• Problem to work on
Gather, from the listing beneath this task, every line holding the string "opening".

Top of Provided information

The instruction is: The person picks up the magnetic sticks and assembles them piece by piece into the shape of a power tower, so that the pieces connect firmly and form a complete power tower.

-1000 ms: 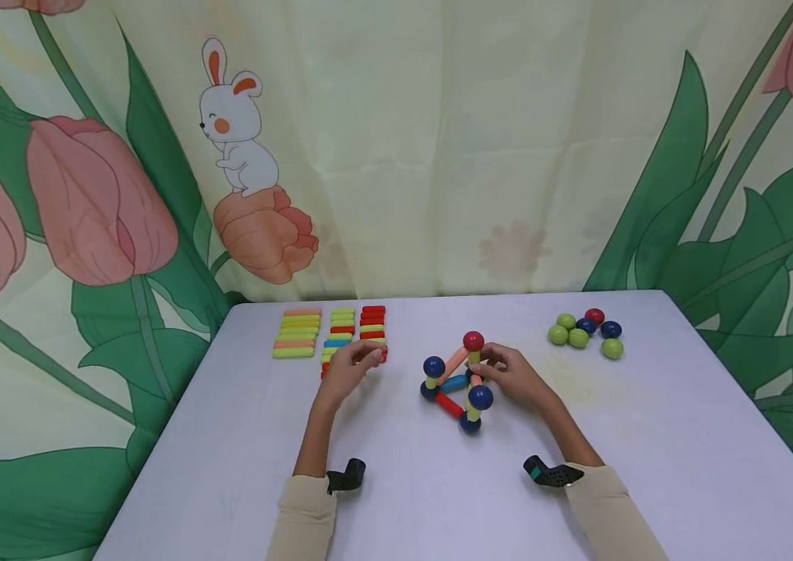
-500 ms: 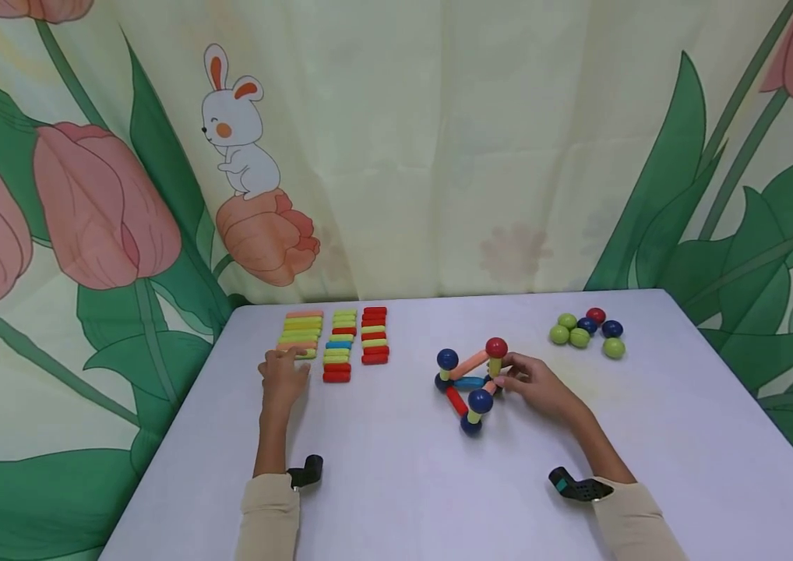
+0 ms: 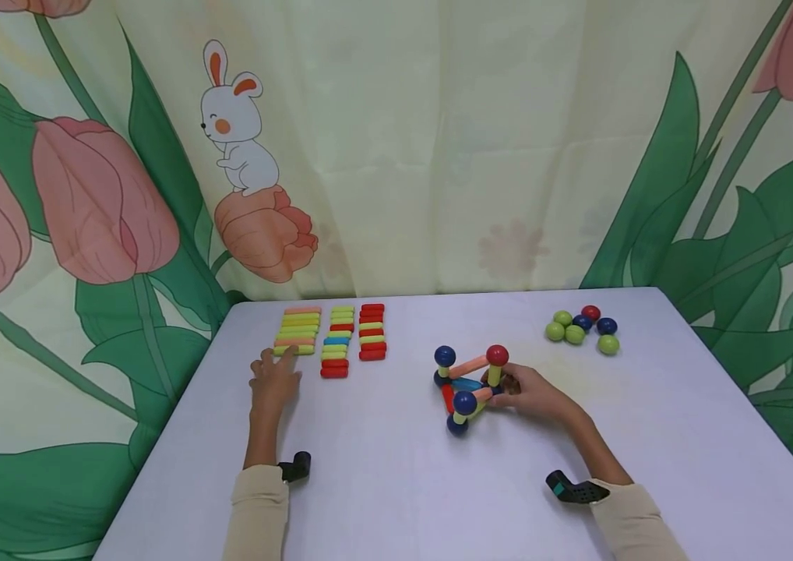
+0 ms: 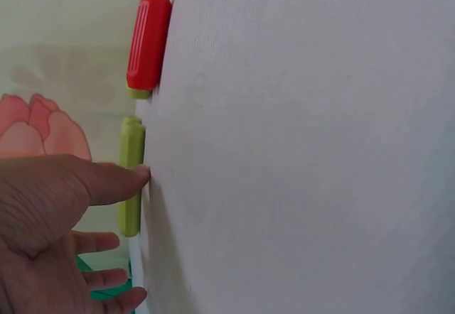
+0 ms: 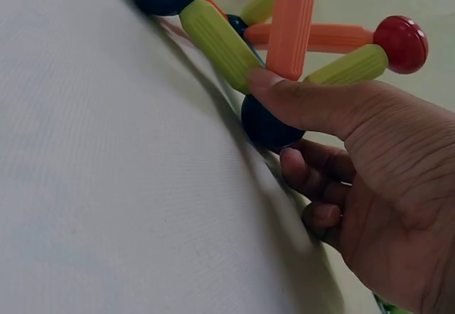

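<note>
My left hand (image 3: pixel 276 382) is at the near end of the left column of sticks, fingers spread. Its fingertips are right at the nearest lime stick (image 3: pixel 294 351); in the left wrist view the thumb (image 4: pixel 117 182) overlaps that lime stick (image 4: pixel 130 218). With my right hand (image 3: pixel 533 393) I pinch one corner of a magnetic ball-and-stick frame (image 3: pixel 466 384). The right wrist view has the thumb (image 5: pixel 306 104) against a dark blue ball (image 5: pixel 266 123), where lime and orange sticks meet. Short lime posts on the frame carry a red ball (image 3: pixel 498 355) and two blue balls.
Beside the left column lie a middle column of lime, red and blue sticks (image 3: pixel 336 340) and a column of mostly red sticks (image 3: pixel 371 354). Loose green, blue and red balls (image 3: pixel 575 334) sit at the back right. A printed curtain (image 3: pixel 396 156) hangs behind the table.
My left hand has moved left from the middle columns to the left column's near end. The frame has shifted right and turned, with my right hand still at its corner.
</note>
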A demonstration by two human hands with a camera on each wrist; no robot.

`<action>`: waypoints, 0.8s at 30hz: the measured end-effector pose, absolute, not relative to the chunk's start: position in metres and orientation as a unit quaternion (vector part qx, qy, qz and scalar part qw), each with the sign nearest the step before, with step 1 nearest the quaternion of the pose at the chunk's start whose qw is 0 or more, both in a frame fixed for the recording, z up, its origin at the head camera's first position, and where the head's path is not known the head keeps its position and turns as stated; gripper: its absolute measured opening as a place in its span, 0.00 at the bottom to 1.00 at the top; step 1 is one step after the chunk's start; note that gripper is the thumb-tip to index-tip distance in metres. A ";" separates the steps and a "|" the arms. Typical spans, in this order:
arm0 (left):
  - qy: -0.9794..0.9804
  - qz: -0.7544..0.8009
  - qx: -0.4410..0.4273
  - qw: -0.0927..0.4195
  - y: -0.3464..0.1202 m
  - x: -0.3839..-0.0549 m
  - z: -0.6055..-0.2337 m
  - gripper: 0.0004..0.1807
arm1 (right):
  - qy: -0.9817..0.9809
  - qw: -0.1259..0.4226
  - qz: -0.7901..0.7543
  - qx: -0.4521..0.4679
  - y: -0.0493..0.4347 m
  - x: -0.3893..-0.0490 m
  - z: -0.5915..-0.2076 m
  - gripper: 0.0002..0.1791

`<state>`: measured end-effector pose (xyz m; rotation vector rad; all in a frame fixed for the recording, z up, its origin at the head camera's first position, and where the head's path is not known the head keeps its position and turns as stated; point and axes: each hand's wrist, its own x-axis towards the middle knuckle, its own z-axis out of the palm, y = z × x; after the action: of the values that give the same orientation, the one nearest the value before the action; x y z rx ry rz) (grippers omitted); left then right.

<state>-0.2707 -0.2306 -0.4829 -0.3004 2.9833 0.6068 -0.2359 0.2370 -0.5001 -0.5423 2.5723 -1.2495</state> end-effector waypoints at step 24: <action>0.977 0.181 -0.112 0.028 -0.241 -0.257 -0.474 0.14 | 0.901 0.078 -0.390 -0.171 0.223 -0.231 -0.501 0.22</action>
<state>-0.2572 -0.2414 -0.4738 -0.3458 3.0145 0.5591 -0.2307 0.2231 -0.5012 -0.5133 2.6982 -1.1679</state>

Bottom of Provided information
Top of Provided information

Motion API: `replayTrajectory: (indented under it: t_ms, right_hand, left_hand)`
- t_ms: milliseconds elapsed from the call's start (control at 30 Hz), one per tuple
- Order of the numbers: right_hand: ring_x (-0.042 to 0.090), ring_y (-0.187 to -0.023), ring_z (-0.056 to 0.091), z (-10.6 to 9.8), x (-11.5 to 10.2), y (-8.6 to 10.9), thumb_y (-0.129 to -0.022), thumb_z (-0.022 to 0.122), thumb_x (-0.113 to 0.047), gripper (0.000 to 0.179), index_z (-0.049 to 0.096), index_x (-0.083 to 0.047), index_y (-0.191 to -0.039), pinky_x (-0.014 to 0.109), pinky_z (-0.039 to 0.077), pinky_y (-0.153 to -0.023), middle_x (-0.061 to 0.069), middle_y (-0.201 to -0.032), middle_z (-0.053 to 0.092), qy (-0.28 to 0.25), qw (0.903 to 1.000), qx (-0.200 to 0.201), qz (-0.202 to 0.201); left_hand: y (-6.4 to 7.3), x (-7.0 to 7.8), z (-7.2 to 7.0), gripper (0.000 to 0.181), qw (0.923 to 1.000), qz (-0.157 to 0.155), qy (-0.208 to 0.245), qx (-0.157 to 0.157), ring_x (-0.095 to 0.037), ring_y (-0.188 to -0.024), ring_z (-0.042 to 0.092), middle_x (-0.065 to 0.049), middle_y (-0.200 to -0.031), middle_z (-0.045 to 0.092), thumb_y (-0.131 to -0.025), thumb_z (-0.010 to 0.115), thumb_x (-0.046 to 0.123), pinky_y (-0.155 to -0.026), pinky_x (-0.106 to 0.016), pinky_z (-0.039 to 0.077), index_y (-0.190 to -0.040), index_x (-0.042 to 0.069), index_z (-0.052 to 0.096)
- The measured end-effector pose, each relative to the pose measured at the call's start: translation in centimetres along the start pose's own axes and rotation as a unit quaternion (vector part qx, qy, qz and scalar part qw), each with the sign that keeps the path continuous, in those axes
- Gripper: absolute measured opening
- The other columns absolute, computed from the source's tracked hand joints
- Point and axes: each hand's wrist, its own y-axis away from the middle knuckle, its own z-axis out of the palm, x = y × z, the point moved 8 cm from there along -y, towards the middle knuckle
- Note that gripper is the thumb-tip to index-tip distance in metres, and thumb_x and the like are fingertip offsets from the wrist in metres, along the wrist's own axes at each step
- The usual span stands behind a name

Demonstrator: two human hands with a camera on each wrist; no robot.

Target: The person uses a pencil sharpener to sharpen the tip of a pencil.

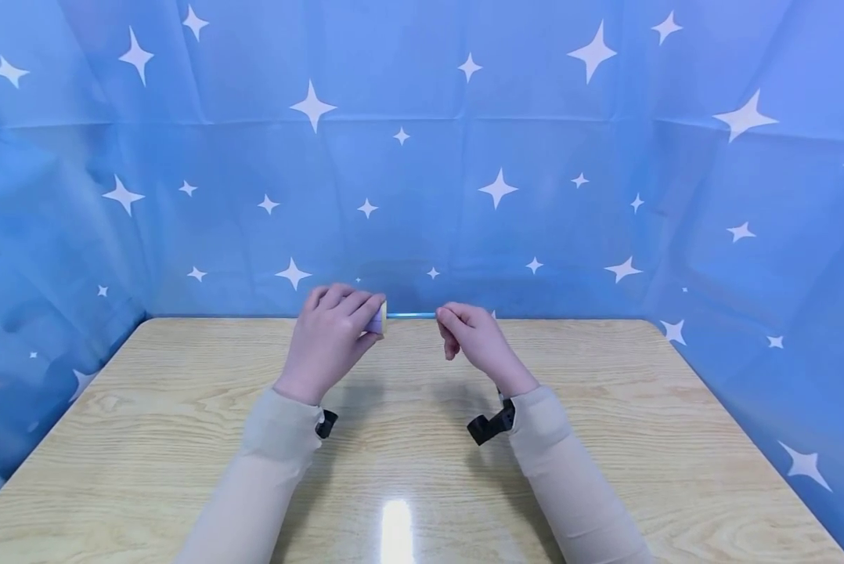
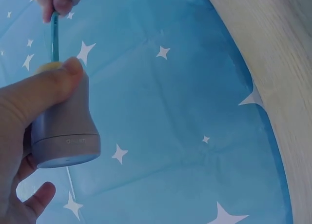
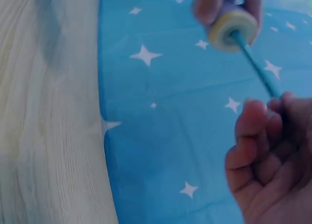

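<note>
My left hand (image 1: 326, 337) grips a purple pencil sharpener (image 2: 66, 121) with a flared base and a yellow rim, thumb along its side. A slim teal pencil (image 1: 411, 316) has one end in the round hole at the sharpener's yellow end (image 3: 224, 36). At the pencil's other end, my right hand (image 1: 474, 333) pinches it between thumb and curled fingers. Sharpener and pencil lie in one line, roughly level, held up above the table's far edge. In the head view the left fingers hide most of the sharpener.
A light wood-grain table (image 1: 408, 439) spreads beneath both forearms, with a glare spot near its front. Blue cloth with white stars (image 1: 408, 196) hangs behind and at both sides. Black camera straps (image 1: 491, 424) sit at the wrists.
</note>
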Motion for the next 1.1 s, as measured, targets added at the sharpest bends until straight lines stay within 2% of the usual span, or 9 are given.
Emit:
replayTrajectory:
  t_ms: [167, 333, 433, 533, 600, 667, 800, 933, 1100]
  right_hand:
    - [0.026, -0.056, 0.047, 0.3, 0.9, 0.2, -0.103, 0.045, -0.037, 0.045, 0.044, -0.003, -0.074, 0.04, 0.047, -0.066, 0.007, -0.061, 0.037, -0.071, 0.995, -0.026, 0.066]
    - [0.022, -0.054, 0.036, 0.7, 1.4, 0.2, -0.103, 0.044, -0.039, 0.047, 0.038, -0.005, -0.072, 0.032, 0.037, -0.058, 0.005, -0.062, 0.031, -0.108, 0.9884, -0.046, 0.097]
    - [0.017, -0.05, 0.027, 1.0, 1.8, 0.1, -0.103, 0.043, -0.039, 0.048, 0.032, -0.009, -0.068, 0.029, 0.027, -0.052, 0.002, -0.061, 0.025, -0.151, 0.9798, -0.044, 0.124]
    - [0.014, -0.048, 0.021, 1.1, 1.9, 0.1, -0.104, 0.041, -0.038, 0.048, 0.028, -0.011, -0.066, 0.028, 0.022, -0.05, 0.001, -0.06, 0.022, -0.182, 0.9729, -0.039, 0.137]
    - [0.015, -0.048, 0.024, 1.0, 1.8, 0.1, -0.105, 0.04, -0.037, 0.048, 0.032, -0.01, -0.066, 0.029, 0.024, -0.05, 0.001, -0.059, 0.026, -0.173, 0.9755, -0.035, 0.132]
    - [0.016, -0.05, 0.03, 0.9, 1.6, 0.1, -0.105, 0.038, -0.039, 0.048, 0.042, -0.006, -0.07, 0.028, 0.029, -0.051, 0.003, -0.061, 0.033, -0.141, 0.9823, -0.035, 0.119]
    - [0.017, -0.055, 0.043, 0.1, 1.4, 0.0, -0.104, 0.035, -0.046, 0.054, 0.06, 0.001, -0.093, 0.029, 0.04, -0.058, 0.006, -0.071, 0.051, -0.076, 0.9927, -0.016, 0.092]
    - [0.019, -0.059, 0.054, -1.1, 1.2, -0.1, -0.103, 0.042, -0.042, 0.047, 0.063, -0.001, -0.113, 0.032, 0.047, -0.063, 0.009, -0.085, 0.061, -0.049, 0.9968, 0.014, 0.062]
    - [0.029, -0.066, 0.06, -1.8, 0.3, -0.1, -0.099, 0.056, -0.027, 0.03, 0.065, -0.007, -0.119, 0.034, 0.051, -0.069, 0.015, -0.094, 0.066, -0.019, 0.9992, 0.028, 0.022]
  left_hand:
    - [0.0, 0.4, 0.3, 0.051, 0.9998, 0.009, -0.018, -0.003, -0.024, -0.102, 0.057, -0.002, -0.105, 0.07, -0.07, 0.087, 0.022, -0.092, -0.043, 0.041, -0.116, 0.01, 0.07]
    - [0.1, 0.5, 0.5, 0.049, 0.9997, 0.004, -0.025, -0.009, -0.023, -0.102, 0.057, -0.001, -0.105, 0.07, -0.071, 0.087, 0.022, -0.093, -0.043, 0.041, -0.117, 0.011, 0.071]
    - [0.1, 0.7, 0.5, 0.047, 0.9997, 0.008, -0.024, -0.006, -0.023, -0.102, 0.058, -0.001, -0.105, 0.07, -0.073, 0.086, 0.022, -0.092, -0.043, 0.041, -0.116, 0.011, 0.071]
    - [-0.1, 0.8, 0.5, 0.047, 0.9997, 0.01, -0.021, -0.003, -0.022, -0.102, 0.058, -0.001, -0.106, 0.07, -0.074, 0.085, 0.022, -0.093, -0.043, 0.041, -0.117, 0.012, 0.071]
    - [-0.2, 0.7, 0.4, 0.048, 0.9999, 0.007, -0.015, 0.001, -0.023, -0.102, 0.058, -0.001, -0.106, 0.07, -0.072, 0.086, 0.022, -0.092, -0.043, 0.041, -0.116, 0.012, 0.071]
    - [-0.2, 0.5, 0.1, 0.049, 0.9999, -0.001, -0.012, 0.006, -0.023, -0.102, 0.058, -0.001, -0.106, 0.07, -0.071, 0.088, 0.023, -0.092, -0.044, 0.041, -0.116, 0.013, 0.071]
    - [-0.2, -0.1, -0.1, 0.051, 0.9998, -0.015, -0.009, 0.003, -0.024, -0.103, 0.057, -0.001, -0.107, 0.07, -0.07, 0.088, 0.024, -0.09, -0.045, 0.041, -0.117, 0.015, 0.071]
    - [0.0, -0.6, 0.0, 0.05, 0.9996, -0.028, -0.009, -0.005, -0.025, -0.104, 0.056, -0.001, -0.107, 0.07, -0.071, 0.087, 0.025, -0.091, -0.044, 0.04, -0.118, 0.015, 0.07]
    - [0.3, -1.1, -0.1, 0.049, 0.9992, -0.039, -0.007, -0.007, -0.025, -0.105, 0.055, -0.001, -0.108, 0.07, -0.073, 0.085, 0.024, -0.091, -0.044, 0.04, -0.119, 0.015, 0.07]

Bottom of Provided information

• Solved problem
`<action>`: waypoints, 0.8s at 30hz: the measured end-effector pose, absolute, not relative to the chunk's start: position in metres and orientation as a unit quaternion (vector part qx, qy, qz and scalar part qw), each with the sign nearest the step before, with step 1 nearest the quaternion of the pose at the chunk's start whose qw is 0 or more, both in a frame fixed for the recording, z up, its origin at the head camera's first position, and where the head's path is not known the head keeps its position and turns as stated; gripper: its absolute measured opening as a place in its span, 0.00 at the bottom to 1.00 at the top; step 1 is one step after the chunk's start; note that gripper is the thumb-tip to index-tip distance in metres. A ";" separates the steps and a "|" the arms. Typical spans, in this order:
- Gripper: absolute measured opening

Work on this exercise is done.